In another option, seen in some knee repair surgeries for example, patients can go home with a nerve block that continues to infuse for several days. “I think that really reduces the amount of pain medication they need to take; it usually then makes them less nauseous, less constipated, less itchy, less drowsy. They can have a more active and appropriate role in their rehabilitation for the next few days instead of just being kind of a zombie, and avoid inpatient admission which used to be much more common.”

The majority of patients who have had nerve blocks do well, he said, adding, “The vast majority of people I see who have had them before are in favor of having one again.”

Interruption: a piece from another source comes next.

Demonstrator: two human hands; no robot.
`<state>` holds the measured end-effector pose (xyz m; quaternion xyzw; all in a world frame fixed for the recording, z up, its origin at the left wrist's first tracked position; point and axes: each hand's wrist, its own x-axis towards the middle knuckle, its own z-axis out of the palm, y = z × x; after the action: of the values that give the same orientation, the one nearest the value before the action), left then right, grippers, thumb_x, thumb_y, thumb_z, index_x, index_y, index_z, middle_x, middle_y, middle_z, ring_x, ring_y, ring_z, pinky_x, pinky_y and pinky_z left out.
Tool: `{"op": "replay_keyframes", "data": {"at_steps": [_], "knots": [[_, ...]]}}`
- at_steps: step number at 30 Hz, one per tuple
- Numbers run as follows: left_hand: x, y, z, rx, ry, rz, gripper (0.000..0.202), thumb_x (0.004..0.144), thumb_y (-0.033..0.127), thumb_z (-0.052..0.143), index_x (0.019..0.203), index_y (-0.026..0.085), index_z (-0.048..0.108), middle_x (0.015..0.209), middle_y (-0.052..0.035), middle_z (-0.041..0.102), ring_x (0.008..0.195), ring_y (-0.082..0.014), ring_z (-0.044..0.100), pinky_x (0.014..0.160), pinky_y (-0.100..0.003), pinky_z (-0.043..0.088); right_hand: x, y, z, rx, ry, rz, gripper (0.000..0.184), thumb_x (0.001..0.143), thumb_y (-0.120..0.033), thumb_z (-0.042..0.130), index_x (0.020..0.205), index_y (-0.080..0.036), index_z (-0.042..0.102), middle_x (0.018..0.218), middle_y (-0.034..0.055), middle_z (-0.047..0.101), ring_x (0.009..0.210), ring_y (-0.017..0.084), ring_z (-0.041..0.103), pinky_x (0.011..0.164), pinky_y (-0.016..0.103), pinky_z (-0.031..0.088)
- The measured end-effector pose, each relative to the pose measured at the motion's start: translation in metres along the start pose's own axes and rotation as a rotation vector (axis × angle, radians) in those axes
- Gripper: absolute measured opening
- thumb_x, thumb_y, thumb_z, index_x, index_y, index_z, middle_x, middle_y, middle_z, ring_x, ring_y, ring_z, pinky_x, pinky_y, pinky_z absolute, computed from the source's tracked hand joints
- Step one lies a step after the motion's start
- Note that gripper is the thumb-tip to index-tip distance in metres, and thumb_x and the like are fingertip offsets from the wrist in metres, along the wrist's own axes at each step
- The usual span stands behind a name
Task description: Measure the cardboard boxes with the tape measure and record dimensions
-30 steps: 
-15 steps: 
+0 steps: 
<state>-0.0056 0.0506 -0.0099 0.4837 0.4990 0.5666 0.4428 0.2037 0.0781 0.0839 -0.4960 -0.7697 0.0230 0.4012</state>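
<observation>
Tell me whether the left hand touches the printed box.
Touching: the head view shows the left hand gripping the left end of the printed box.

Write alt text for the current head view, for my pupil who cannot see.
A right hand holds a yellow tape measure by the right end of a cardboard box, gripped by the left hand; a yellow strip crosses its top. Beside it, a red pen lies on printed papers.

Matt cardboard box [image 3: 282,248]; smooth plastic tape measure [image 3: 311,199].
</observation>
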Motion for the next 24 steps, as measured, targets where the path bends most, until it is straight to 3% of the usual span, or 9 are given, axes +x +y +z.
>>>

Regional anesthesia does more than merely control pain, serving to help tame the body’s sympathetic nervous system response, which can raise a patient’s heart rate, respiratory rate and blood pressure as a result of the stimulus even if the patient isn’t feeling pain.   That stress response can raise risks in the perioperative period for older patients, especially those with heart disease or other vascular disease. “Adding regional to general anesthesia can be very helpful in that kind of a population,” he said. “Uncontrolled pain can contribute to things like heart attacks and strokes or perioperative death. Because of those types of mechanisms, controlling pain becomes more than just making people comfortable. It can be a real health issue,” Orebaugh said.

Pre-surgical fears have shifted as anesthesia has become much safer. Rather than worry about not waking up, as might have been a common fear 50 years ago, patients today are more concerned about nausea or pain, the most common aftereffects.

“Our job is to get people safely, successfully and as comfortably as possible through surgery. The surgeons tend to be in the limelight because they’re providing the actual care, the change in health that the patient needs.  So, we don’t mind being in the background. If we’re keeping people safe and no one ever talks about us, we’re happy as can be,” Orebaugh said.

“It’s always unfortunate when something comes out in the popular culture that’s derogatory about anesthesia,” he said, citing as an example the 2007 film, “Awake,” which dramatized anesthesia awareness — a theoretically possible, but extremely rare situation in which a patient appears to be anesthetized but remains conscious — and the implication of a common anesthetic in the death of pop star Michael Jackson.

“No one knew what propofol was” before Michael Jackson. “Now most people know,” Orebaugh said.

“A lot of people were very concerned. ‘You’re using that drug in me; it killed Michael Jackson.’ The point is you can’t take drugs like that home. Somebody’s got to be watching you, watching your vital signs, which is the very essence of anesthesia. Don’t take an anesthetic without an anesthesiologist or an anesthetist there with you to make sure that you’re going to be safe and breathe and have a normal blood pressure. Or else you’re taking a huge risk.”

Arming patients with information is important. “We really enjoy patients asking questions: How long will this affect me? Are there any potential side effects? Is this what the average patient does? Is there anything about me that would make this more or less risky?” Orebaugh said.

“Anybody who’s well-informed and has taken time to read a book like this or view a web site, we really appreciate that because that lets us expand a little bit more — we know that they’re not intimidated by our explanations but they welcome them.”